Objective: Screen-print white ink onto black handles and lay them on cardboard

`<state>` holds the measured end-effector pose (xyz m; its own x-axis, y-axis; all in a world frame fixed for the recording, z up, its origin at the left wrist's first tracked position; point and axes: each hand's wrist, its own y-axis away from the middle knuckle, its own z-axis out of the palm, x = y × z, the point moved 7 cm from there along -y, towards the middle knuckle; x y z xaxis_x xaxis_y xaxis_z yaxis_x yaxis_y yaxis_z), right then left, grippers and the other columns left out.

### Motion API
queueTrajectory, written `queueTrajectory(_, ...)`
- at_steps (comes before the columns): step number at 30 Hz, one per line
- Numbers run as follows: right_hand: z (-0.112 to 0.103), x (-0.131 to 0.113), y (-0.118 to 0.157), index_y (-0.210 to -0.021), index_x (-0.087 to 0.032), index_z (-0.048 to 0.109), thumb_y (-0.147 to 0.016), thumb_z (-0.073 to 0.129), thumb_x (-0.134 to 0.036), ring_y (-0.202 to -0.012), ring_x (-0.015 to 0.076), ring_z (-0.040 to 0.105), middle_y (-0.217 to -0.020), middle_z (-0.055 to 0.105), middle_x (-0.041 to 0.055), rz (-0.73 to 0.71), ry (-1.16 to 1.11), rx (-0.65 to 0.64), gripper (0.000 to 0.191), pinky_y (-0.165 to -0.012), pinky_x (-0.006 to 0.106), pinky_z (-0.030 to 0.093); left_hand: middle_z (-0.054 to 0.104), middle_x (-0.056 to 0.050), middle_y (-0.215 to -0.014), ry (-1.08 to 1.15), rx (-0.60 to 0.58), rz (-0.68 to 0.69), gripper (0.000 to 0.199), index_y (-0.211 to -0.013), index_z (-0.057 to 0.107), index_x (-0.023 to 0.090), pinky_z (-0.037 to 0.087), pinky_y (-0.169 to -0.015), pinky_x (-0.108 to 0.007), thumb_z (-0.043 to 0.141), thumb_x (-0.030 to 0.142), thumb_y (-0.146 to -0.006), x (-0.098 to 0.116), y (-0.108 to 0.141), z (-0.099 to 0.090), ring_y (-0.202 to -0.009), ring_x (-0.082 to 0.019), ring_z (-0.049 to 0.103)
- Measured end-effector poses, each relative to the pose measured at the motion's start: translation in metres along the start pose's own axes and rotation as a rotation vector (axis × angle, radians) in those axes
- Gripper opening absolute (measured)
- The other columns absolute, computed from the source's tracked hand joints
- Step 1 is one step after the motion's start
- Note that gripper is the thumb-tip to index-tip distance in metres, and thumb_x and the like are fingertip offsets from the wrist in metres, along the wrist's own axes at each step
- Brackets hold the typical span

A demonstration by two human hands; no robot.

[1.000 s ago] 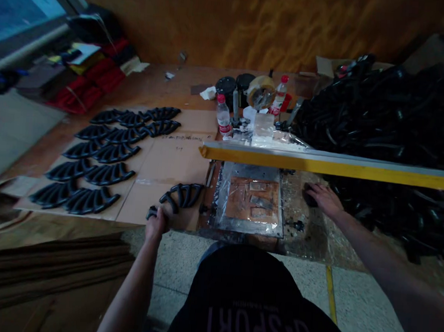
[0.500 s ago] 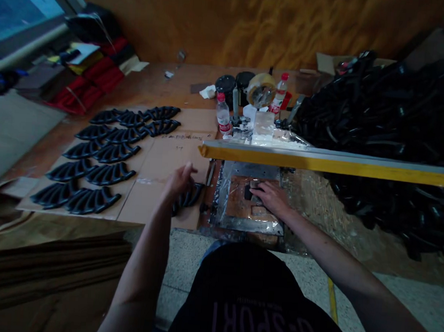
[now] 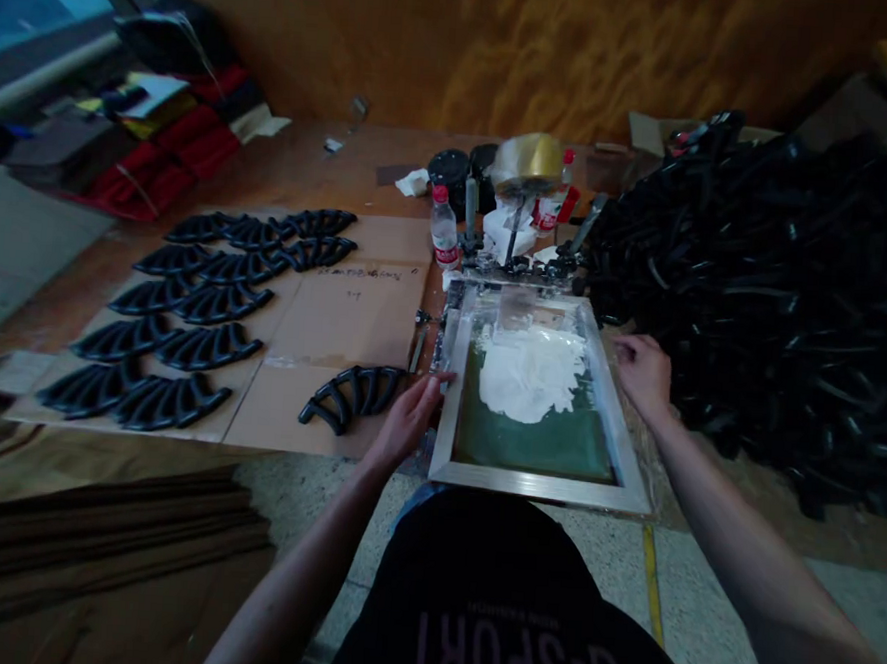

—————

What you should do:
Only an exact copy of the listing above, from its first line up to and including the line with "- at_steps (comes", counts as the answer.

Solution to this task:
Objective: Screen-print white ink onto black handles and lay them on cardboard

`<state>` holds the measured end-effector pose (xyz m; its own x-axis, y-axis; all in a world frame fixed for the recording, z up, its origin at the left wrist's first tracked position; point and axes: each hand's wrist, its own y-axis away from the middle knuckle, its own z-axis out of the palm, x = y × z, the point moved 7 cm from there along -y, towards the middle knuckle; x y z xaxis_x xaxis_y xaxis_z yaxis_x yaxis_y yaxis_z), right then left, grippers and the other columns left out.

### Motion API
queueTrajectory, written `queueTrajectory(_, ...)`
- at_steps (comes before the columns): step number at 30 Hz, one per line

The requested output has been given in full.